(1) A title insurer, in order to receive and maintain a certificate of authority, shall own and maintain at all times a title plant covering a period of at least the immediately preceding 50 years except years before 1960 and consisting of a general index, adequate maps and currently posted tract or geographic indexes for all the lands in the county in which title insurance policies or other title services are to be issued or provided. Either directly or through its insurance producer, a title insurer also shall own and maintain for each additional county in which it shall be authorized to transact a title insurance business a comparable title plant or obtain from a person having a comparable title plant for such additional county or counties title insurance showing the status of the title.

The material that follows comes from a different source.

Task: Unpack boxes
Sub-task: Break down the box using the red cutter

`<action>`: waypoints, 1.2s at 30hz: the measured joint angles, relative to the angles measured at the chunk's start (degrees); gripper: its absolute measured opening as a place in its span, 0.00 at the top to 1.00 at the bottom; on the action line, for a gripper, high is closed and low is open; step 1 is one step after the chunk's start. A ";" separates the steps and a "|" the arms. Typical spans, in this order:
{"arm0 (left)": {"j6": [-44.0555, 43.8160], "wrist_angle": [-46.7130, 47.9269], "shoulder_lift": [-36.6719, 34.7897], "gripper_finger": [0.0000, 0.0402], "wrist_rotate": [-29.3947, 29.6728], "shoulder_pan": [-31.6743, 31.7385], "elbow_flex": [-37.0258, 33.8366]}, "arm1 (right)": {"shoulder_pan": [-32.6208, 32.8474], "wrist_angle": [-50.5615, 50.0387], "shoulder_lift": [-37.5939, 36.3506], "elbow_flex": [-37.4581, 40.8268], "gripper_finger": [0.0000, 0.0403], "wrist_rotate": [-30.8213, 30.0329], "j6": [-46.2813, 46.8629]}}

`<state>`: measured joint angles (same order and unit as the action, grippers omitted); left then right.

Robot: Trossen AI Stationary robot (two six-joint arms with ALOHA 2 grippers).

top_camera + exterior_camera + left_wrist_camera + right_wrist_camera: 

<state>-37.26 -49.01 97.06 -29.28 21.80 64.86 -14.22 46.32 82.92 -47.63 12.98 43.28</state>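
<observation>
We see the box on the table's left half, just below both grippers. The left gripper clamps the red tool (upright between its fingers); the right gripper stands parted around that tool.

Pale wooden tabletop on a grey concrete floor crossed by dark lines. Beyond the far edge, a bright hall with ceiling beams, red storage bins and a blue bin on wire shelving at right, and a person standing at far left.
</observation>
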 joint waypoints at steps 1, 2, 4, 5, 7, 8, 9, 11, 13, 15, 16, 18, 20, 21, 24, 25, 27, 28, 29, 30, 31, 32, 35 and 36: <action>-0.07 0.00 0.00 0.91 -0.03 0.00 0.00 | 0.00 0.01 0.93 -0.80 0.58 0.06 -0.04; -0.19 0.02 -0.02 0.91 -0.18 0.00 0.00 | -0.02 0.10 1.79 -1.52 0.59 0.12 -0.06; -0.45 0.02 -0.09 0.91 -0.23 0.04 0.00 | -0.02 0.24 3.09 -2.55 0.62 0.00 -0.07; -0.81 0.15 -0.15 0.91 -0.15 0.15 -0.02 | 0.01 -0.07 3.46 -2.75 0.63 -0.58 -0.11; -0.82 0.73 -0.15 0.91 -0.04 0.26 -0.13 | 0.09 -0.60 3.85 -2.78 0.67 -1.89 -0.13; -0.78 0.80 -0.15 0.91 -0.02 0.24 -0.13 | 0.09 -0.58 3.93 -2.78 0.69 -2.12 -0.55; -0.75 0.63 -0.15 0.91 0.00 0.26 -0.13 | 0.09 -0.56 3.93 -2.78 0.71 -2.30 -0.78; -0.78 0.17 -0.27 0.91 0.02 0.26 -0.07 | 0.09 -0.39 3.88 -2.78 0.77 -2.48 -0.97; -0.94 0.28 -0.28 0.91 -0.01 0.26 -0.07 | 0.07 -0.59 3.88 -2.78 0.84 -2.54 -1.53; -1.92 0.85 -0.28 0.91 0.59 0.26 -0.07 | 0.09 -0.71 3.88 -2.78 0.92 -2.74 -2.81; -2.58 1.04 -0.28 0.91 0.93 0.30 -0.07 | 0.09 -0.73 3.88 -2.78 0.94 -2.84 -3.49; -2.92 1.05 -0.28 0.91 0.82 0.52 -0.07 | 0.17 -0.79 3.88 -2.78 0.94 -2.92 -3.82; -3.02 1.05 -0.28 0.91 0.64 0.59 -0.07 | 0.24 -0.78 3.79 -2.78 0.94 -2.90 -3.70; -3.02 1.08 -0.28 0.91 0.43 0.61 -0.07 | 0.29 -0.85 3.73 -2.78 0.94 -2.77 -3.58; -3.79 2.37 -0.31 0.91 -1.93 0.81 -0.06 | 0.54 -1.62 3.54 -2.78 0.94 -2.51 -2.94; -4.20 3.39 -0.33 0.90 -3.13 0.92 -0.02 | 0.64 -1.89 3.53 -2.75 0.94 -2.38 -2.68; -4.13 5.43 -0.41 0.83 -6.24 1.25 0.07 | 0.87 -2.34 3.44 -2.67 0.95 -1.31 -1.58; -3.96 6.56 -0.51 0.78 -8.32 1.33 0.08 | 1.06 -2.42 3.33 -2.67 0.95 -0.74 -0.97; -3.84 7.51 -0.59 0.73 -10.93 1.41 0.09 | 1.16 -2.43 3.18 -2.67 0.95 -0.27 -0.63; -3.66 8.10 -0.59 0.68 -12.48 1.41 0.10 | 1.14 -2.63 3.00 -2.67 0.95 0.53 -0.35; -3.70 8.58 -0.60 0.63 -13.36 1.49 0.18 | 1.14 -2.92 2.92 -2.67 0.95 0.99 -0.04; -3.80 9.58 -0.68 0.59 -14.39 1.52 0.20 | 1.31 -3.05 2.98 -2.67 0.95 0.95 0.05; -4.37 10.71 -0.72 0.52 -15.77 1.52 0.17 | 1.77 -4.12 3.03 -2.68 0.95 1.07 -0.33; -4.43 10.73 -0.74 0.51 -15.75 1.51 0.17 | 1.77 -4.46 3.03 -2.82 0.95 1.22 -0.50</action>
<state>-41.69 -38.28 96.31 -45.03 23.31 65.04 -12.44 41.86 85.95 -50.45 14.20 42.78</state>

(2) The means by which tract or geographic indexes may be currently posted for purposes of subsection (1) of this section include but are not limited to maintenance of the information on ledger sheets, separate cards or sheets of film, whether bound in books or contained in envelopes or storage files, or maintenance of the information on punch cards, computer tape, disc or similar machine compatible form. All title services by a title insurer must be provided in this state. The information upon which the title services are based must be maintained and must be capable of reproduction in this state at all times.

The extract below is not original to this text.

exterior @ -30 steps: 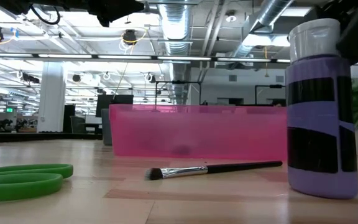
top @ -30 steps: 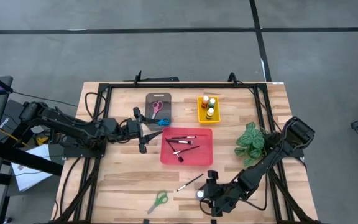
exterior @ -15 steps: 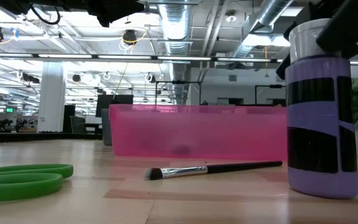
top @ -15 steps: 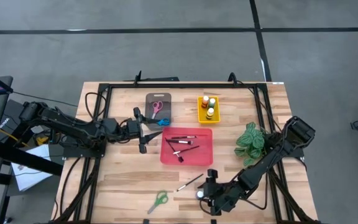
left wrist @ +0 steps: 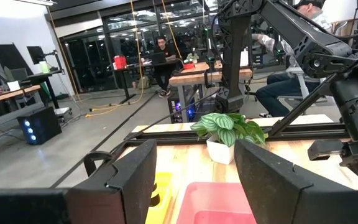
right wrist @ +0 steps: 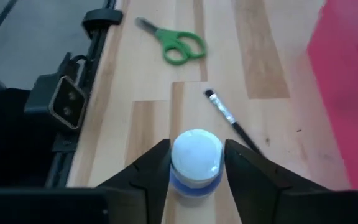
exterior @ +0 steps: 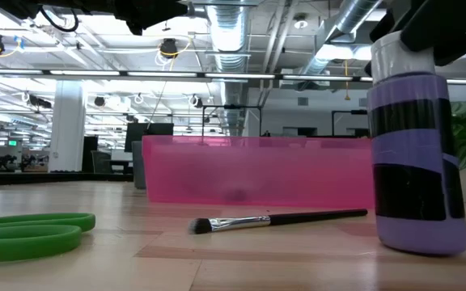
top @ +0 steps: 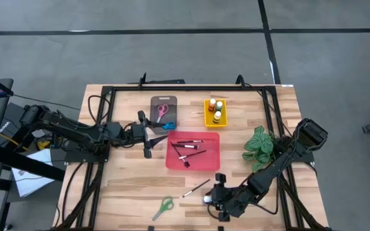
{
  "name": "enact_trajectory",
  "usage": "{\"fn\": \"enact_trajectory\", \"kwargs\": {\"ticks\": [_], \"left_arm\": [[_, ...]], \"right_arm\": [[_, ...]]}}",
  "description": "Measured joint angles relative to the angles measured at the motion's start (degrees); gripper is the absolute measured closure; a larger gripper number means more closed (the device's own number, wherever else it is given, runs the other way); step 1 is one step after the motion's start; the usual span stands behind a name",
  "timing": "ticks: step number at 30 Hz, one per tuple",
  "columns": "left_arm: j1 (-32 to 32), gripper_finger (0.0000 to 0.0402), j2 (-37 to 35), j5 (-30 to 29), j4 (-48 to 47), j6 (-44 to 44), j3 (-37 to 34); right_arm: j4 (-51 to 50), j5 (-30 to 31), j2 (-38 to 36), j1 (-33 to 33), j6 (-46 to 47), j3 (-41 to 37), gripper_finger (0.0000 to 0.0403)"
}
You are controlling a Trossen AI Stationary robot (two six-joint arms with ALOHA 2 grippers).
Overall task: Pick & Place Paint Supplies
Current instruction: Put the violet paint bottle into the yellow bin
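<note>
- A purple paint bottle [exterior: 416,145] with a white cap stood upright at the table's front edge.
- A dark-handled paintbrush [exterior: 277,220] lay flat beside it.
- Green-handled scissors [top: 163,207] lay flat farther left.

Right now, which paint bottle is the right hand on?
The purple bottle with the white cap, standing alone on the bare table near the front edge. The right hand straddles its cap. The other bottles sit in the yellow tray.

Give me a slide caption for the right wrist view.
Right claw straddling the white cap of the upright purple paint bottle, with a loose paintbrush and green scissors on the table beyond.
</note>
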Motion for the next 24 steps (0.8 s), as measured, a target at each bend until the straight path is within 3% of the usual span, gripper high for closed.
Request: {"fn": "enact_trajectory", "kwargs": {"ticks": [24], "left_arm": [[0.0, 0.0193, 0.0, 0.0, -0.5, 0.0, 0.0]], "right_arm": [[0.4, -2.0, 0.1, 0.0, 0.2, 0.0, 0.0263]]}}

(3) Every title insurance transaction by a title insurer or insurance producer involving the status of title of an Oregon title risk shall be based on one or more title plants which:
(a) Cover the location of the risk;
(b) Meet the requirements of this section; and
(c) Are owned and maintained by one or more title insurers or insurance producers as provided in subsections (4), (5) and (6) of this section.
(4) For any county with a population of 500,000 or more, or any county with a population of 200,000 or more that is contiguous to a county with a population of 500,000 or more, ownership and maintenance of a title plant shall be as provided in this subsection:
(a) The title plant referred to in subsection (1) of this section may be owned and maintained on an exclusive basis or on a joint basis as provided in paragraph (b) of this subsection.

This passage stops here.